> **Recorded data**:
★ ★ ★

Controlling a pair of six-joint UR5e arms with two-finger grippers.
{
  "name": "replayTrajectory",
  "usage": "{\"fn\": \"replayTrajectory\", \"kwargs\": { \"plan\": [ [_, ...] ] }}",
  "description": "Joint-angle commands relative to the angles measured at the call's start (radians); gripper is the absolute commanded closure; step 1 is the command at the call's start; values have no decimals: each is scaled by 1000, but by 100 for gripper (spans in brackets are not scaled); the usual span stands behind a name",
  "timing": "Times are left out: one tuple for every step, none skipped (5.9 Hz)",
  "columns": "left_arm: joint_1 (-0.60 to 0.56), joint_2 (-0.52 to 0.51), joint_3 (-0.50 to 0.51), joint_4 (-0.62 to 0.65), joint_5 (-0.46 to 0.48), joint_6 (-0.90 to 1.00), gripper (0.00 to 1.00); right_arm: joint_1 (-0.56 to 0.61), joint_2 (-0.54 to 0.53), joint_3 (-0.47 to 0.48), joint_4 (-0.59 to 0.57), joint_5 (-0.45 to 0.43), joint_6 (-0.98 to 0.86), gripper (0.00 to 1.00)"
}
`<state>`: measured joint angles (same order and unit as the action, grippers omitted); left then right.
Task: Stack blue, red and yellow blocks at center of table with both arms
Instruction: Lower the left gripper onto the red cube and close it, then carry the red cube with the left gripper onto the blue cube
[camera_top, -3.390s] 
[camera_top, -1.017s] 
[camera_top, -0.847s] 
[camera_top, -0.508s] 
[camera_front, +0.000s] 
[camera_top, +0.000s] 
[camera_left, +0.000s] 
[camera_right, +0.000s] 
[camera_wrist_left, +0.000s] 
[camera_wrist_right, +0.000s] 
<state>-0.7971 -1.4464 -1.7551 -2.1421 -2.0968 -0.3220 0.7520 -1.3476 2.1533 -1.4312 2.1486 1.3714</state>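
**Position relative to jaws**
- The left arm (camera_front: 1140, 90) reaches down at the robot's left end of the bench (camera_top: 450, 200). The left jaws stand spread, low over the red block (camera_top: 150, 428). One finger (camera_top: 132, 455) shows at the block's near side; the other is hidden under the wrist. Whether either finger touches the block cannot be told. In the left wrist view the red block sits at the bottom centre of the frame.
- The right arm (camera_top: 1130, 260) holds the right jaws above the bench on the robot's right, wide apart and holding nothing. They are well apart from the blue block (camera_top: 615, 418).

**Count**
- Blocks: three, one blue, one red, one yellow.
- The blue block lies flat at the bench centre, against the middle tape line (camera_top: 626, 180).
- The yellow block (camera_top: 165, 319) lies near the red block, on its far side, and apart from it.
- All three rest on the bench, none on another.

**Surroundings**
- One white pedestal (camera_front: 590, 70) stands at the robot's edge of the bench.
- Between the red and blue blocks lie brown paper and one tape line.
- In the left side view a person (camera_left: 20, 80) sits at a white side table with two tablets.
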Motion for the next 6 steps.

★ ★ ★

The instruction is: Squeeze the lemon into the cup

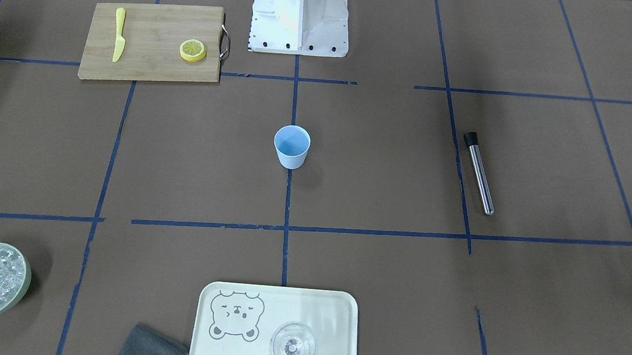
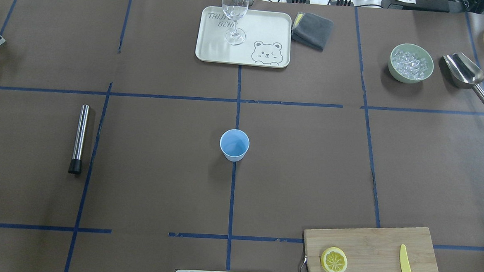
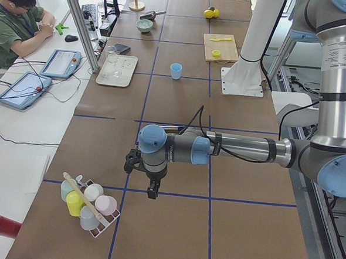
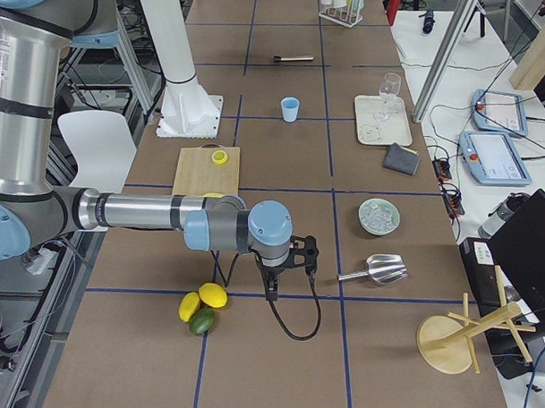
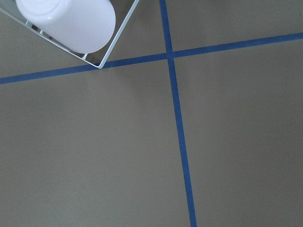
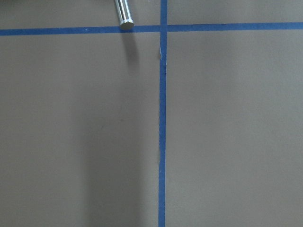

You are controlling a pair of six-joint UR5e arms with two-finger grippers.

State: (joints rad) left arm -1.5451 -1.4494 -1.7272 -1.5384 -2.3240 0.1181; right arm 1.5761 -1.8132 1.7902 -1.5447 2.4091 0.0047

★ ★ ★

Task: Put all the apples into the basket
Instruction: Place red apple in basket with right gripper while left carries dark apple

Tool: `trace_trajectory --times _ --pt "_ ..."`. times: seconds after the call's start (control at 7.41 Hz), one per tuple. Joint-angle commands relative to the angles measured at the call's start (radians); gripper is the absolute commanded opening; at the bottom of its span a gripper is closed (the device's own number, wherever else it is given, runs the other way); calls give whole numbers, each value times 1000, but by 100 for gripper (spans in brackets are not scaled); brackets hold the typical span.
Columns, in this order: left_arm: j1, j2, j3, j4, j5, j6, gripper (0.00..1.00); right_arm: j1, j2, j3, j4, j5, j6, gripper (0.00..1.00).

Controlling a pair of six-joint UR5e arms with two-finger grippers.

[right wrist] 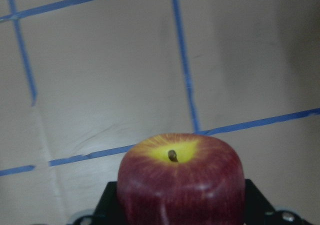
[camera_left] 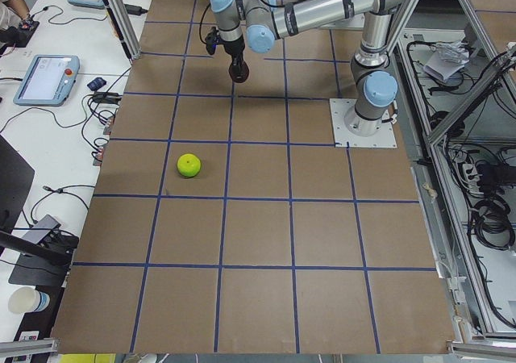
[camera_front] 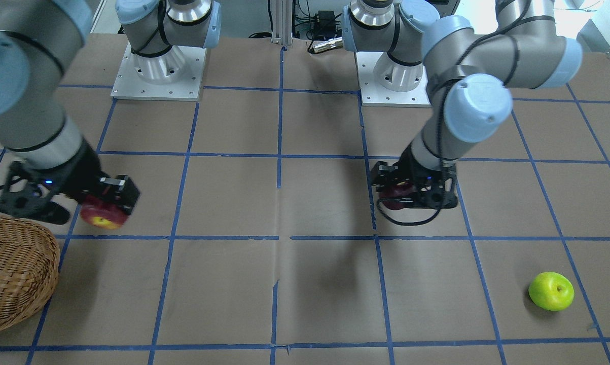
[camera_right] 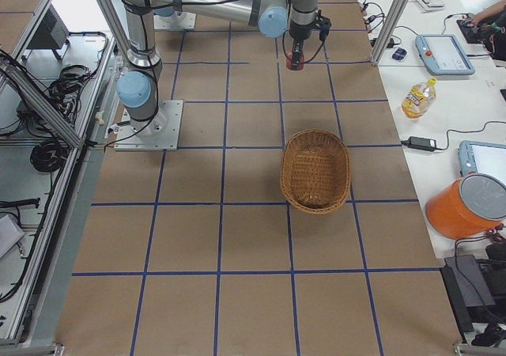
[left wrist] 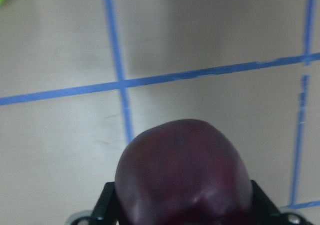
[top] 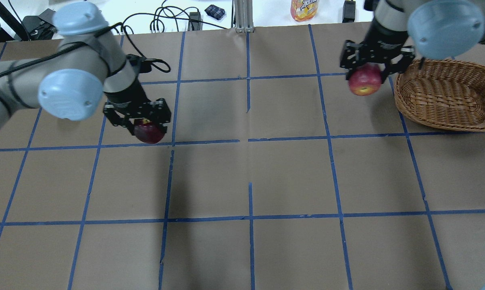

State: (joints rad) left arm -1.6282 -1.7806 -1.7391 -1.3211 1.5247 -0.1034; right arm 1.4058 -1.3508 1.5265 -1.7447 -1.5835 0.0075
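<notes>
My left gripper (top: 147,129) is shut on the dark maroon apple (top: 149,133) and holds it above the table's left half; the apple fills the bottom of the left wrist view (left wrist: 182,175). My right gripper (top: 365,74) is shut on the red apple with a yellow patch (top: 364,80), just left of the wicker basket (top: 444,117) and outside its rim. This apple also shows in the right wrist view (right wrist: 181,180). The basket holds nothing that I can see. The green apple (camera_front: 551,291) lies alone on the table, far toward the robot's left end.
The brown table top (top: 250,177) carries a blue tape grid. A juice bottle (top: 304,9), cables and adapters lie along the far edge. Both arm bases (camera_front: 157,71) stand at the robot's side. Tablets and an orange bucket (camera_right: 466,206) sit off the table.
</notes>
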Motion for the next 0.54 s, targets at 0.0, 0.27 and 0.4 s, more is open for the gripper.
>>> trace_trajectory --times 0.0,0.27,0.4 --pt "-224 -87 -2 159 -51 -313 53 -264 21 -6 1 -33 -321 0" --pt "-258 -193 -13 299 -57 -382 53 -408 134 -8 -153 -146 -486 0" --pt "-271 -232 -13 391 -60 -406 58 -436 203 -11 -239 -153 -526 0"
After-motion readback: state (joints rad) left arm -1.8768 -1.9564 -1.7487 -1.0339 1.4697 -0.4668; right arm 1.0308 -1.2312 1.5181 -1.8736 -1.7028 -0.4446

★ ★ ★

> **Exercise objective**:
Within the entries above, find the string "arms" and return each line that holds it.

> **Solution**:
Controlling a pair of six-joint UR5e arms with two-finger grippers.
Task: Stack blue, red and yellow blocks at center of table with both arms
You are controlling a pair of six-joint UR5e arms with two-finger grippers.
Controlling a pair of six-joint UR5e arms with two-finger grippers.

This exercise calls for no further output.